=== Material provided ===

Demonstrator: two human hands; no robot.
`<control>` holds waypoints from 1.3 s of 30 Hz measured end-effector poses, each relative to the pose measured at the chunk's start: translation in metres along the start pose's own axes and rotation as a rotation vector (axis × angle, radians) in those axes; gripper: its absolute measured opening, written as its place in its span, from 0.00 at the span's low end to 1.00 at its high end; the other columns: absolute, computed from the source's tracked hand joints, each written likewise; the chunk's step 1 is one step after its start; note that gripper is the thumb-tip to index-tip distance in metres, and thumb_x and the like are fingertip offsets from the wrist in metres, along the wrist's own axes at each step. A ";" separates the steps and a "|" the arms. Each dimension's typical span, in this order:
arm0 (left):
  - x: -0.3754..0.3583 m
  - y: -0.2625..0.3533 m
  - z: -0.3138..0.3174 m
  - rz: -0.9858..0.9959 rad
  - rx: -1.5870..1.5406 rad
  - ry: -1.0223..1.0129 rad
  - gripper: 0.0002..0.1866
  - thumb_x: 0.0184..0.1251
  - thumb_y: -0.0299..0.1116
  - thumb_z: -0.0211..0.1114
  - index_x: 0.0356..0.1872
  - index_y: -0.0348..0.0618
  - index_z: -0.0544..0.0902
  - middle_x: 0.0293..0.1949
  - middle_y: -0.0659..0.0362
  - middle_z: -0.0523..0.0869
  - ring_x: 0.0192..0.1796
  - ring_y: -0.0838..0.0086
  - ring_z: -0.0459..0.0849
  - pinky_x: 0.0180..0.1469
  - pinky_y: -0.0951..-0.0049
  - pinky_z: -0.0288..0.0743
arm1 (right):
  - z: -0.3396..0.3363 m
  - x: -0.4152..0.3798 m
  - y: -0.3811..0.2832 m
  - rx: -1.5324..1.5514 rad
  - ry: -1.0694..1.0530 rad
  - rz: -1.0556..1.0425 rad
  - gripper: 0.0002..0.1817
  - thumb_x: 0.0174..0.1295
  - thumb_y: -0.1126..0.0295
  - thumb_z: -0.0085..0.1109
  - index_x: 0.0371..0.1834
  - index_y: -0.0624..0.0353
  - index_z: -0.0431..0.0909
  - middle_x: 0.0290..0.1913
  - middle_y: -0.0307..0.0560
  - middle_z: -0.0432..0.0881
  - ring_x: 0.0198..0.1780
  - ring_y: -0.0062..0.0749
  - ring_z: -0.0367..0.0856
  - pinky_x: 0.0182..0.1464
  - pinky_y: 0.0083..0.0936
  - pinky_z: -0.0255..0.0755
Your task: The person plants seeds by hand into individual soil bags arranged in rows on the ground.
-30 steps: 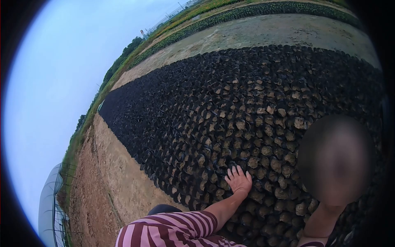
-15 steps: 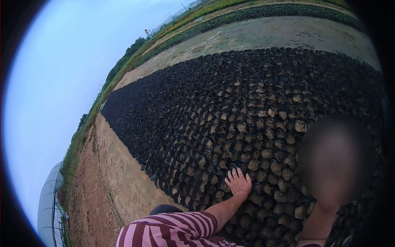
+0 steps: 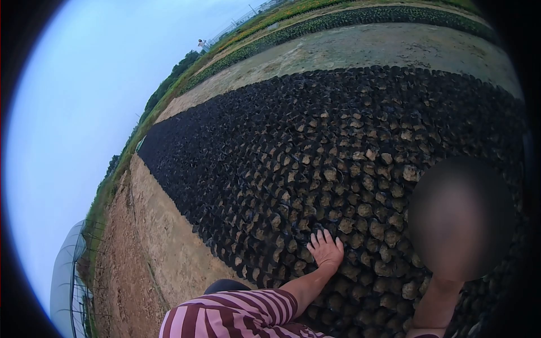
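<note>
Densely packed black plastic nursery bags (image 3: 329, 174), filled with brown soil, cover the ground before me. My left hand (image 3: 326, 249) rests on the tops of several bags near the bed's lower edge, palm down. Its fingers are spread and hold nothing. Off to the right, my right arm (image 3: 438, 301) reaches over the same bed. A blurred oval patch covers my right hand (image 3: 457, 225), so its fingers and anything in them are hidden. Soil shows in the mouths of the bags around both hands.
A bare dirt path (image 3: 174, 245) borders the bags on the left, and a pale strip of ground (image 3: 349, 50) lies behind them. Rows of green plants (image 3: 360, 17) grow farther back. A greenhouse (image 3: 67, 276) stands at far left. A distant person (image 3: 203, 45) is near the skyline.
</note>
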State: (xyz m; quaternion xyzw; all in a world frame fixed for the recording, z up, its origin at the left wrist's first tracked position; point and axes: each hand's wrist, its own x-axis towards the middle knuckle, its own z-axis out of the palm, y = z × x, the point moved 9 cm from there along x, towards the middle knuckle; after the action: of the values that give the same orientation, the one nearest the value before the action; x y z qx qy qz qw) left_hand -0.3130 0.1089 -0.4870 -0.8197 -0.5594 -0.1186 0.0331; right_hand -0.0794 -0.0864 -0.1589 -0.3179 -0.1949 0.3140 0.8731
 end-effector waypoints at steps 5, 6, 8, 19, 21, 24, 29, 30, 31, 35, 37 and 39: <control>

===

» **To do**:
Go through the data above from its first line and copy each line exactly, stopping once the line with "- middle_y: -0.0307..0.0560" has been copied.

» **Response for this exercise**:
Demonstrator: two human hands; no robot.
`<control>` holds waypoints from 1.3 s of 30 Hz measured end-effector poses, each relative to the pose measured at the chunk's start: translation in metres along the start pose's own axes and rotation as a rotation vector (axis × angle, radians) in those axes; gripper: its absolute measured opening, written as its place in its span, from 0.00 at the span's low end to 1.00 at its high end; the other columns: absolute, computed from the source's tracked hand joints, each written likewise; the chunk's step 1 is one step after its start; note that gripper is the thumb-tip to index-tip distance in metres, and thumb_x and the like are fingertip offsets from the wrist in metres, along the wrist's own axes at each step. A ";" separates the steps and a "|" the arms. Each dimension's typical span, in this order:
arm0 (left):
  - x: -0.3754..0.3583 m
  - y: -0.2625..0.3533 m
  - z: -0.3138..0.3174 m
  - rz: -0.9858..0.9959 rad
  - rx: -1.5870..1.5406 rad
  - ry: -1.0223..1.0129 rad
  - gripper: 0.0002..0.1866
  - thumb_x: 0.0184..0.1251
  - thumb_y: -0.0299..0.1116
  - thumb_z: -0.0211..0.1114
  - index_x: 0.0356..0.1872
  - index_y: -0.0348..0.0618
  - index_z: -0.0544..0.0902
  - middle_x: 0.0293..0.1949
  - middle_y: -0.0659..0.0362
  - middle_z: -0.0523..0.0869
  - ring_x: 0.0192..0.1796
  - ring_y: -0.0838..0.0086
  - ring_z: -0.0459..0.0849
  - pinky_x: 0.0180..0.1469
  - pinky_y: -0.0951..-0.0049
  - pinky_z: -0.0288..0.0743
arm1 (right):
  - z: -0.3396..0.3363 m
  - x: -0.4152..0.3798 m
  - y: -0.3811..0.2832 m
  - rx: -1.5324..1.5514 rad
  - ry: -1.0694..1.0530 rad
  - rz: -1.0556..1.0425 rad
  - gripper: 0.0002..0.1817
  - thumb_x: 0.0174..0.1295
  - thumb_y: -0.1126..0.0295
  - thumb_z: -0.0085..0.1109
  - index_x: 0.0371..0.1834
  - index_y: -0.0624..0.0353
  - index_z: -0.0431..0.0909
  - middle_x: 0.0290..0.1913
  - middle_y: -0.0307..0.0560

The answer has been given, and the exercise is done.